* _Instructions to follow_
Excluding pictures, what does the listing below contain from the line with "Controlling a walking" up to and including the line with "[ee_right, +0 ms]", word for word?

* _Dataset extract_
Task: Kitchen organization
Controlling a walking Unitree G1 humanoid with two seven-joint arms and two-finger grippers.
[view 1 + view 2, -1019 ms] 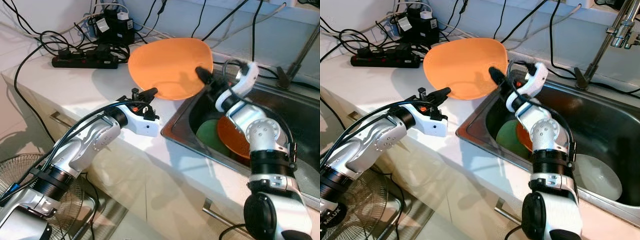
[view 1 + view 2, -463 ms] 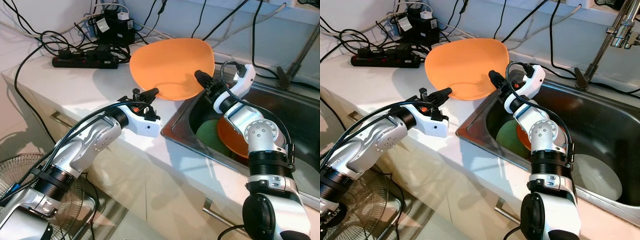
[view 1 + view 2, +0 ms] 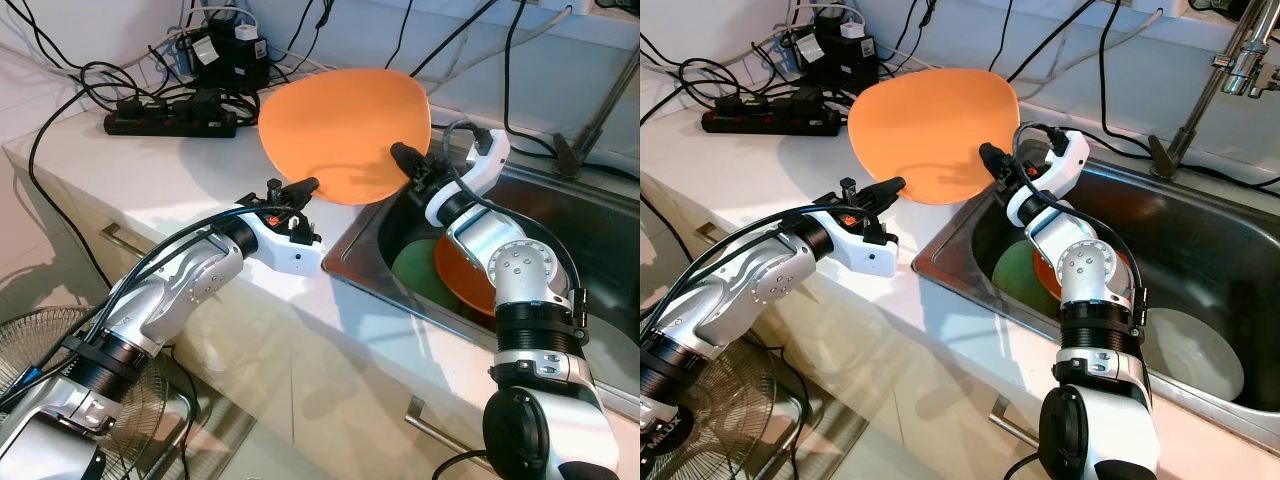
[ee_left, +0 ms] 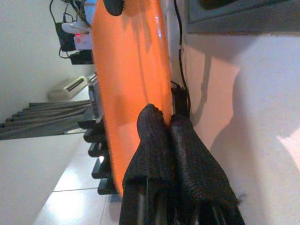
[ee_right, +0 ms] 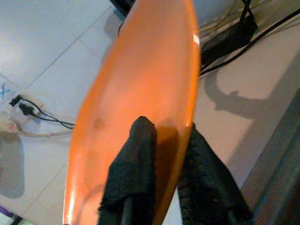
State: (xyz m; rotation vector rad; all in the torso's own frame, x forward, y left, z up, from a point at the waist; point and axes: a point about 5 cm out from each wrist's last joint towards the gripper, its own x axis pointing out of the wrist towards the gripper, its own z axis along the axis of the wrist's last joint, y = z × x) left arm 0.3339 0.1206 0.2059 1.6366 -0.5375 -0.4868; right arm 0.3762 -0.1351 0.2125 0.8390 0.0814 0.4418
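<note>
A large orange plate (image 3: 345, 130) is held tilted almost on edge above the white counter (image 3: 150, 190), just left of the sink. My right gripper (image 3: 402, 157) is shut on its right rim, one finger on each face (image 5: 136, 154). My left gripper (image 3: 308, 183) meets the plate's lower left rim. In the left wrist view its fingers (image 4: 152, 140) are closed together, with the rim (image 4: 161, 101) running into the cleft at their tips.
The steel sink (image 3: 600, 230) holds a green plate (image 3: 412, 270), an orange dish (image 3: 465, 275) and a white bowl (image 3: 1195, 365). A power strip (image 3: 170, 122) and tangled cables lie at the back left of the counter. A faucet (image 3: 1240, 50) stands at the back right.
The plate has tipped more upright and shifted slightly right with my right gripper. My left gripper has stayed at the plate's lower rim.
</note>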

* _Solution to this task_
Controlling a walking Unitree G1 humanoid with two seven-joint arms and two-finger grippers.
[view 1 + view 2, -1019 ms] 
[view 1 + view 2, -463 ms] 
[view 1 + view 2, +0 ms] 
[ee_left, +0 ms] 
[ee_right, +0 ms] 

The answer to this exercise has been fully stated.